Problem description
Copy out each line of the listing below where the string "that" appears.

---

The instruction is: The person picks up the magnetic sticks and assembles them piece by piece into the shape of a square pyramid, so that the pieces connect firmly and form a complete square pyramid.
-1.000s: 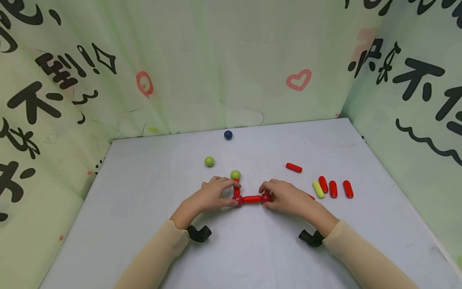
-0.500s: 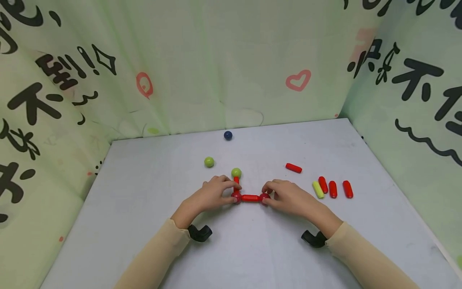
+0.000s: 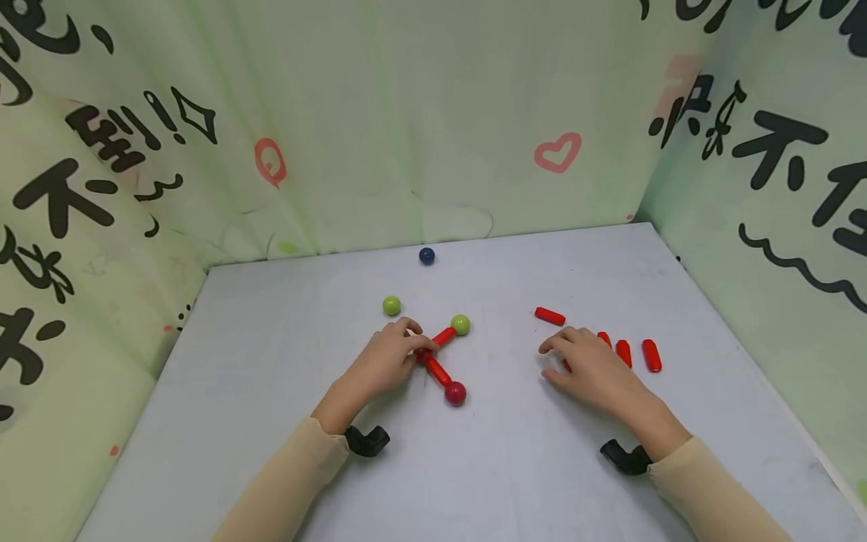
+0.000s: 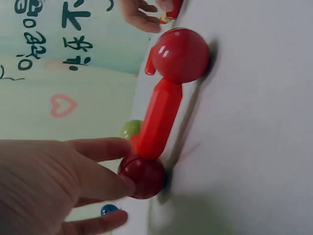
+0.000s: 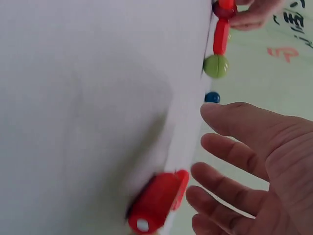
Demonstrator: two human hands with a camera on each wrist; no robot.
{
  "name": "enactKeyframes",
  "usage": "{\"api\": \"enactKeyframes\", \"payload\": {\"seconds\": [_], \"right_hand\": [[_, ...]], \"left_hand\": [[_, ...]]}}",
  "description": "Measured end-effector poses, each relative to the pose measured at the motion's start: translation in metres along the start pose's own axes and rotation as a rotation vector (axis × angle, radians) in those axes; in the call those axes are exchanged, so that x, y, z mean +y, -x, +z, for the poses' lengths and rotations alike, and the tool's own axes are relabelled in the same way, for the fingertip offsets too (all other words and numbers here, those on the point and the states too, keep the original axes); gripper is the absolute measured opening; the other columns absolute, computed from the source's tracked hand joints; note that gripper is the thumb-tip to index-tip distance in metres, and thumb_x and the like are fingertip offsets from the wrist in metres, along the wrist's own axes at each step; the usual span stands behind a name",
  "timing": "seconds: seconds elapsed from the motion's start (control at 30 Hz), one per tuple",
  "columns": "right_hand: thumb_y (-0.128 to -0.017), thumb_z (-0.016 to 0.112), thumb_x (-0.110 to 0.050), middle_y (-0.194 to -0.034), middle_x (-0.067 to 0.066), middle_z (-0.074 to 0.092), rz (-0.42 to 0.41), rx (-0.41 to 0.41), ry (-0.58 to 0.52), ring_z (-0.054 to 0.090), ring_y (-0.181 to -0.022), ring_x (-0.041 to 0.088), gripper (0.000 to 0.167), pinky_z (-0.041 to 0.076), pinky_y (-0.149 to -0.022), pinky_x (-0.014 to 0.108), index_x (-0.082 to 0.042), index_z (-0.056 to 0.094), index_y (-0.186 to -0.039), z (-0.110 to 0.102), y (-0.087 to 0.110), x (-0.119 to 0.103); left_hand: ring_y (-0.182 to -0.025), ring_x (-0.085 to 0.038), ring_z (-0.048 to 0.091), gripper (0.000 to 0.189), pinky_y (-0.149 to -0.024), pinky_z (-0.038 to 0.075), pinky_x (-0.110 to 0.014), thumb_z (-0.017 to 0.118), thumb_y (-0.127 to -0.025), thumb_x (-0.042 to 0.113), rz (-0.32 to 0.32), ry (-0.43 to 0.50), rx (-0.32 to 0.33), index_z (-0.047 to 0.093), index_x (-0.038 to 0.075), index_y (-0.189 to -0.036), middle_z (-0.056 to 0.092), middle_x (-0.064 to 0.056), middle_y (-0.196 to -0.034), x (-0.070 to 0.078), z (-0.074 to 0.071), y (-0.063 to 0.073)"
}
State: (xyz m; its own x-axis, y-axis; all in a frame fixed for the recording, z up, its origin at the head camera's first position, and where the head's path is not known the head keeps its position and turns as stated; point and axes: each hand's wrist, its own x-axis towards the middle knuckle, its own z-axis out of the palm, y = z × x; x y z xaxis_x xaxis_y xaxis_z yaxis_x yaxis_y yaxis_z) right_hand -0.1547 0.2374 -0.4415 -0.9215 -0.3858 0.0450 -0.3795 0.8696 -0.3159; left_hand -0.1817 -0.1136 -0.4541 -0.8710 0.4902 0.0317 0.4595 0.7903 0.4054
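Observation:
My left hand (image 3: 384, 357) pinches a dark red ball (image 4: 142, 176) at the corner of a V-shaped piece built from balls and rods. One red rod (image 3: 439, 372) runs from it to a second red ball (image 3: 455, 393). Another red rod (image 3: 444, 337) leads to a green ball (image 3: 460, 324). Over the loose rods on the right, my right hand (image 3: 596, 373) hovers with fingers spread and loosely bent, holding nothing. Just below its fingers in the right wrist view lies a red rod (image 5: 154, 203). The hand partly covers these rods in the head view.
On the white table (image 3: 291, 316) a loose green ball (image 3: 391, 305) and a dark blue ball (image 3: 427, 256) lie farther back. Loose red rods sit at the right, one (image 3: 550, 316) behind my right hand, another (image 3: 652, 356) beyond it. Printed curtains (image 3: 406, 150) enclose the table.
My right hand has let go of the end red ball and moved right to the loose rods. The left hand has turned the V-shaped piece clockwise and shifted it slightly left.

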Motion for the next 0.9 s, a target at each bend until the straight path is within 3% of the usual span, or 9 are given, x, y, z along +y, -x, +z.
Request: {"api": "enactKeyframes", "payload": {"seconds": [0.1, 0.17, 0.33, 0.47, 0.7, 0.9], "right_hand": [[-0.086, 0.082, -0.019, -0.116, 0.014, 0.067, 0.022, 0.023, 0.027, 0.061, -0.106, 0.036, 0.034, 0.052, -0.089, 0.055, -0.009, 0.071, -0.117, -0.007, 0.006, 0.009], [-0.085, 0.083, -0.018, -0.11, 0.013, 0.068, 0.04, 0.014, 0.063, 0.062, -0.103, 0.037, 0.035, 0.051, -0.087, 0.056, -0.008, 0.071, -0.117, -0.011, 0.008, 0.013], [-0.083, 0.084, -0.016, -0.095, 0.005, 0.07, 0.066, -0.037, 0.069, 0.063, -0.092, 0.028, 0.035, 0.049, -0.081, 0.052, -0.009, 0.071, -0.115, -0.01, 0.008, 0.017], [-0.085, 0.082, -0.013, -0.092, 0.002, 0.072, 0.053, -0.039, 0.033, 0.064, -0.088, 0.024, 0.029, 0.051, -0.081, 0.049, -0.01, 0.073, -0.112, -0.004, 0.006, 0.015], [-0.087, 0.081, -0.013, -0.095, 0.001, 0.07, 0.014, -0.075, -0.014, 0.063, -0.09, 0.021, 0.019, 0.056, -0.081, 0.042, -0.015, 0.074, -0.105, 0.005, -0.003, -0.001], [-0.089, 0.079, -0.014, -0.095, -0.002, 0.065, -0.04, -0.127, -0.048, 0.059, -0.082, 0.014, 0.019, 0.055, -0.074, 0.032, -0.017, 0.073, -0.107, 0.012, -0.016, -0.023]], "left_hand": [[-0.1, -0.022, 0.058, 0.026, -0.085, 0.052, -0.036, 0.07, -0.097, 0.01, 0.022, -0.023, 0.056, 0.077, 0.024, -0.117, 0.063, -0.004, -0.116, 0.004, 0.003, 0.004], [-0.092, -0.017, 0.058, 0.023, -0.079, 0.052, -0.03, 0.073, -0.096, 0.016, 0.035, -0.006, 0.051, 0.077, 0.022, -0.117, 0.063, -0.001, -0.108, 0.009, 0.004, 0.008], [-0.079, -0.009, 0.058, 0.033, -0.071, 0.05, -0.025, 0.073, -0.097, 0.031, 0.038, 0.063, -0.093, 0.072, 0.019, -0.127, 0.065, 0.0, -0.105, 0.021, 0.005, 0.018], [-0.087, -0.012, 0.06, 0.042, -0.079, 0.053, -0.029, 0.074, -0.096, 0.038, 0.008, 0.072, -0.156, 0.068, 0.022, -0.134, 0.063, -0.004, -0.117, 0.025, 0.01, 0.022], [-0.112, -0.021, 0.054, 0.042, -0.092, 0.054, -0.038, 0.078, -0.093, 0.033, -0.009, 0.123, -0.146, 0.067, 0.025, -0.133, 0.059, -0.004, -0.121, 0.017, 0.014, 0.021], [-0.122, -0.023, 0.05, 0.041, -0.101, 0.05, -0.042, 0.077, -0.094, 0.029, 0.0, 0.187, -0.174, 0.067, 0.025, -0.133, 0.057, -0.005, -0.127, 0.007, 0.012, 0.016]]}}
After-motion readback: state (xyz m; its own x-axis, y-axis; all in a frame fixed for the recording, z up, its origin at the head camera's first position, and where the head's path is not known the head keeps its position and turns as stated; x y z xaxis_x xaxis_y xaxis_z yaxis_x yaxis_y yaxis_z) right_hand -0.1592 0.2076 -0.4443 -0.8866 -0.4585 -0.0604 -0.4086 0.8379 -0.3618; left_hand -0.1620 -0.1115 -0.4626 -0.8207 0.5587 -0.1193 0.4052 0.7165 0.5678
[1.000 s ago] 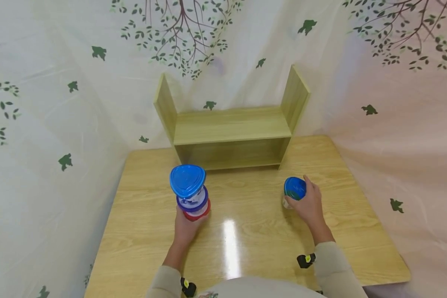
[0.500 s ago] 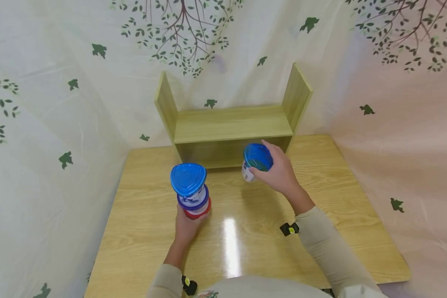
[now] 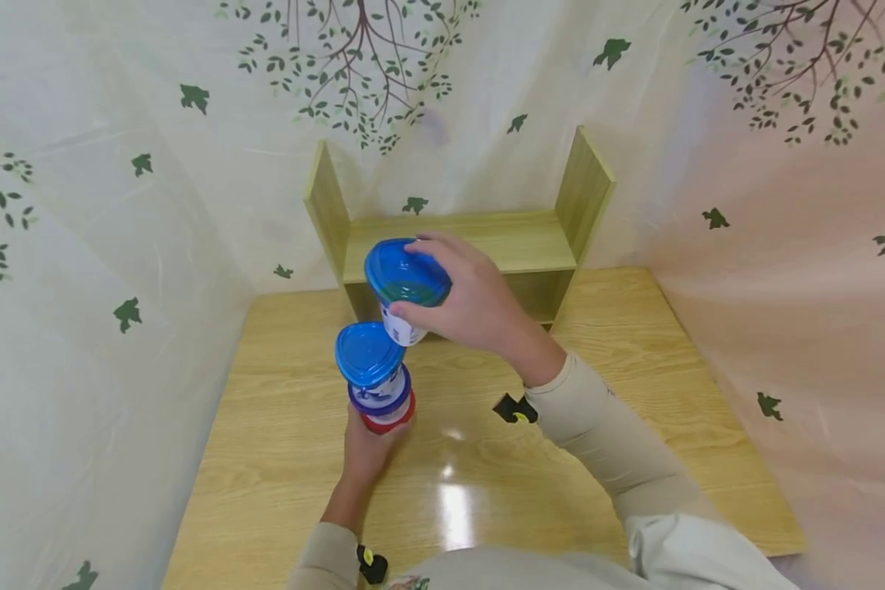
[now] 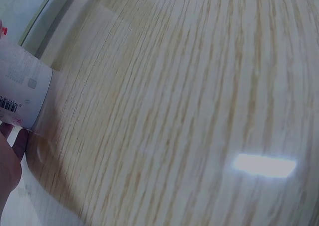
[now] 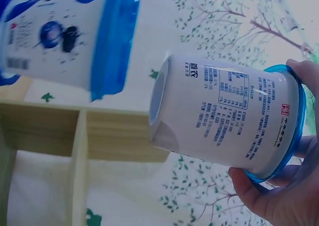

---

Exercise output
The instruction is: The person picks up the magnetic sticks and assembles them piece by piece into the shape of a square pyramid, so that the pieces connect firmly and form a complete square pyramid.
  "description": "Measured end-effector poses, each relative to the pose measured at the motion's start: translation in metres along the start pose's own axes and rotation as a rotation vector (axis × angle, radians) in those axes; in the call those axes are exchanged, so that x, y, z mean +y, -x, +z, for the poses' lengths and rotations alike, and the tool's own axes are relabelled in the same way, for the fingertip offsets too (all other words and numbers here, those on the point and the states too, keep the original axes); gripper is the absolute measured opening; the other columns absolute, computed from the source's tracked hand joints; note that gripper is the thumb-tip to index-tip distance in metres, and thumb_x and the like are fingertip offsets from the wrist in metres, along the wrist's own axes at each step; the usual span stands behind a name",

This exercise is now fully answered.